Exercise brief:
How many lines of the listing below hold the word "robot"? Answer with the number alone.

Excerpted records:
---------------

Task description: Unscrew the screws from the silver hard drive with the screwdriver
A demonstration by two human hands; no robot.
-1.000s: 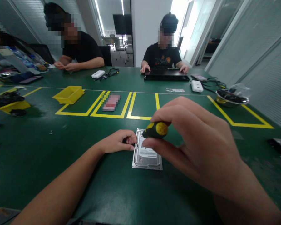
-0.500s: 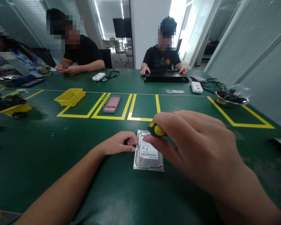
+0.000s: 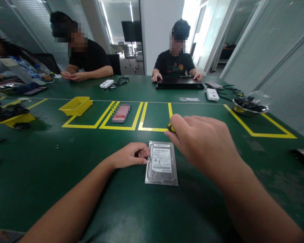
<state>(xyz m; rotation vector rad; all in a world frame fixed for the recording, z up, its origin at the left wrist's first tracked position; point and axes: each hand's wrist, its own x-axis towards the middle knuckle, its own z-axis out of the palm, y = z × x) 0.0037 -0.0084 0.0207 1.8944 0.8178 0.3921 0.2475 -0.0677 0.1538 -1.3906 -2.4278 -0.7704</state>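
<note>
A silver hard drive (image 3: pixel 162 177) lies flat on the green table, its white label facing up. Against its left edge, my left hand (image 3: pixel 131 155) has curled fingers and thumb touching the metal and steadying it. My right hand (image 3: pixel 202 145) is raised beyond the drive's upper right corner, wrapped around a screwdriver (image 3: pixel 170 128). Only the rounded yellow-and-black end of its handle shows; the shaft and tip are hidden by the hand.
Yellow tape outlines cross the table. Beyond are a yellow bin (image 3: pixel 77 107), a pink blurred item (image 3: pixel 121 113) and a metal bowl (image 3: pixel 250 107) of dark parts. A loaded yellow bin (image 3: pixel 21 118) stands left. Across the table, a person handles a black panel (image 3: pixel 179 83).
My right hand with the screwdriver has moved up and away from over the hard drive, uncovering its label. My left hand and the drive stay put.
</note>
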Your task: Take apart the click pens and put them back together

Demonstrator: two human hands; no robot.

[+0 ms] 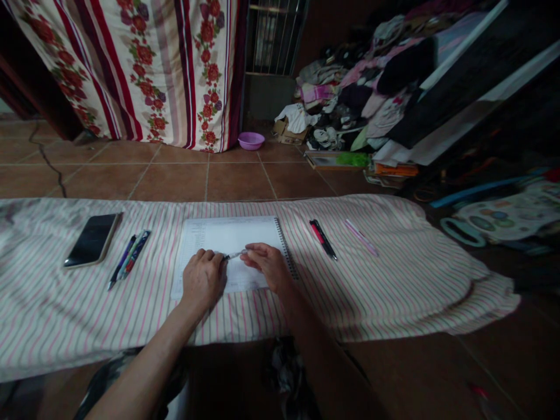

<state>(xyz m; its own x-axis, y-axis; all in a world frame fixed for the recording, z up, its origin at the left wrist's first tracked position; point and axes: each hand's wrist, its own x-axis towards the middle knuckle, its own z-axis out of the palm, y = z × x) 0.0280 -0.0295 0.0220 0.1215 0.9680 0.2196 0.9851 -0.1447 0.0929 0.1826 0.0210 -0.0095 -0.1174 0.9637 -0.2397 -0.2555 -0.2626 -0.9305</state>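
Observation:
An open spiral notebook [238, 231] lies flat on the cloth, its wire coil along the right side. Just above its page, a slim pen [235, 255] with a clear-looking barrel and a dark end spans the gap between my hands. My left hand [203, 274] is closed over the dark end and rests on the notebook. With thumb and fingertips, my right hand [266, 262] pinches the pale end. The tips of my left fingers are hidden behind the knuckles.
Left of the notebook lie several pens [131, 256] and a phone [93, 240]. To its right are red and black pens [322, 239] and a pink pen [361, 238]. A striped cloth [394, 291] covers the table. Beyond stand a purple basin [251, 140] and heaped clothes [350, 87].

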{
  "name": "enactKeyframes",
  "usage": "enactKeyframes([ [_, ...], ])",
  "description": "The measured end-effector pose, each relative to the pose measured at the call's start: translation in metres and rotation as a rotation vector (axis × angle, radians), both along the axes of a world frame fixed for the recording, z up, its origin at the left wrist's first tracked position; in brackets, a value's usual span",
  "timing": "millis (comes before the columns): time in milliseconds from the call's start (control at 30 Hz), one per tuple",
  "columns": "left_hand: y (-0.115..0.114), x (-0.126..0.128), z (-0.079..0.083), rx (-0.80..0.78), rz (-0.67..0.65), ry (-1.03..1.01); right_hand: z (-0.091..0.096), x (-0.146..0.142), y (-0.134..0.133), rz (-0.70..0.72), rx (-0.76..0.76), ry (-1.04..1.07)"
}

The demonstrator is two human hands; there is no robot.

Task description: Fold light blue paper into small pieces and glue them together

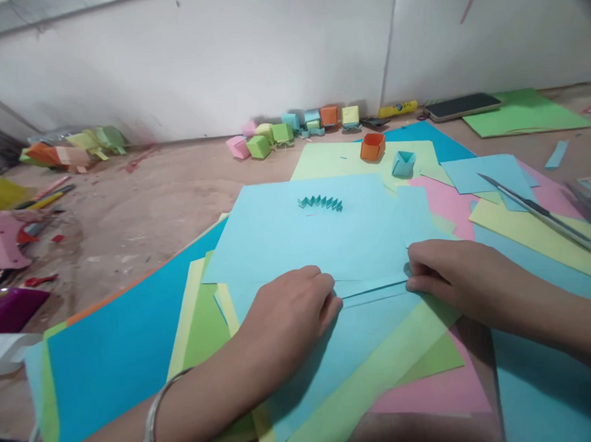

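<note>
A narrow light-blue paper strip (372, 289) lies across a large light-blue sheet (296, 234), and both my hands pinch it. My left hand (294, 311) has its fingers curled onto the strip's left end. My right hand (449, 275) presses down on the right end with bent fingers. A small teal accordion-folded strip (320, 203) rests farther back on the same sheet. A silver bangle (159, 406) circles my left wrist.
Coloured sheets in blue, green, yellow and pink overlap around the hands. Small folded paper boxes (280, 134) line the wall, with an orange box (372, 147) and a blue one (403, 164) nearer. Scissors (535, 210) lie right; a phone (461, 106) far right; pens and tools (6, 238) left.
</note>
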State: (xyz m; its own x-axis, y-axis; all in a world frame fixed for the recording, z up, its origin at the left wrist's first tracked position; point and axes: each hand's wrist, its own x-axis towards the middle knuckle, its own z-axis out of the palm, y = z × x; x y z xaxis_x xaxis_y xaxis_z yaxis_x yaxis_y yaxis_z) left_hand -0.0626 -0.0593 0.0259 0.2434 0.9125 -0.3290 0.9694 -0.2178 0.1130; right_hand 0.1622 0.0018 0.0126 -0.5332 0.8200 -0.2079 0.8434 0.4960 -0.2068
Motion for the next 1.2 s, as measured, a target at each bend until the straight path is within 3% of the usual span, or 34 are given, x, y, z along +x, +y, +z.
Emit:
enactKeyframes([
  [267,-0.006,-0.007,-0.002,0.054,-0.017,-0.155,-0.004,0.001,0.001,-0.011,-0.016,-0.01],
  [467,-0.006,-0.003,-0.004,0.25,-0.053,-0.011,-0.004,0.003,-0.005,-0.018,0.004,0.025],
  [767,0.005,-0.006,0.002,-0.023,0.144,-0.251,-0.01,0.005,-0.005,-0.013,0.038,0.058],
  [967,0.008,-0.006,0.003,-0.053,0.206,-0.242,-0.011,0.005,-0.004,-0.016,0.019,0.059],
  [1200,0.008,-0.003,0.003,-0.049,0.163,-0.174,-0.01,0.005,-0.003,-0.027,0.015,0.035],
])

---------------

Result of the exercise:
3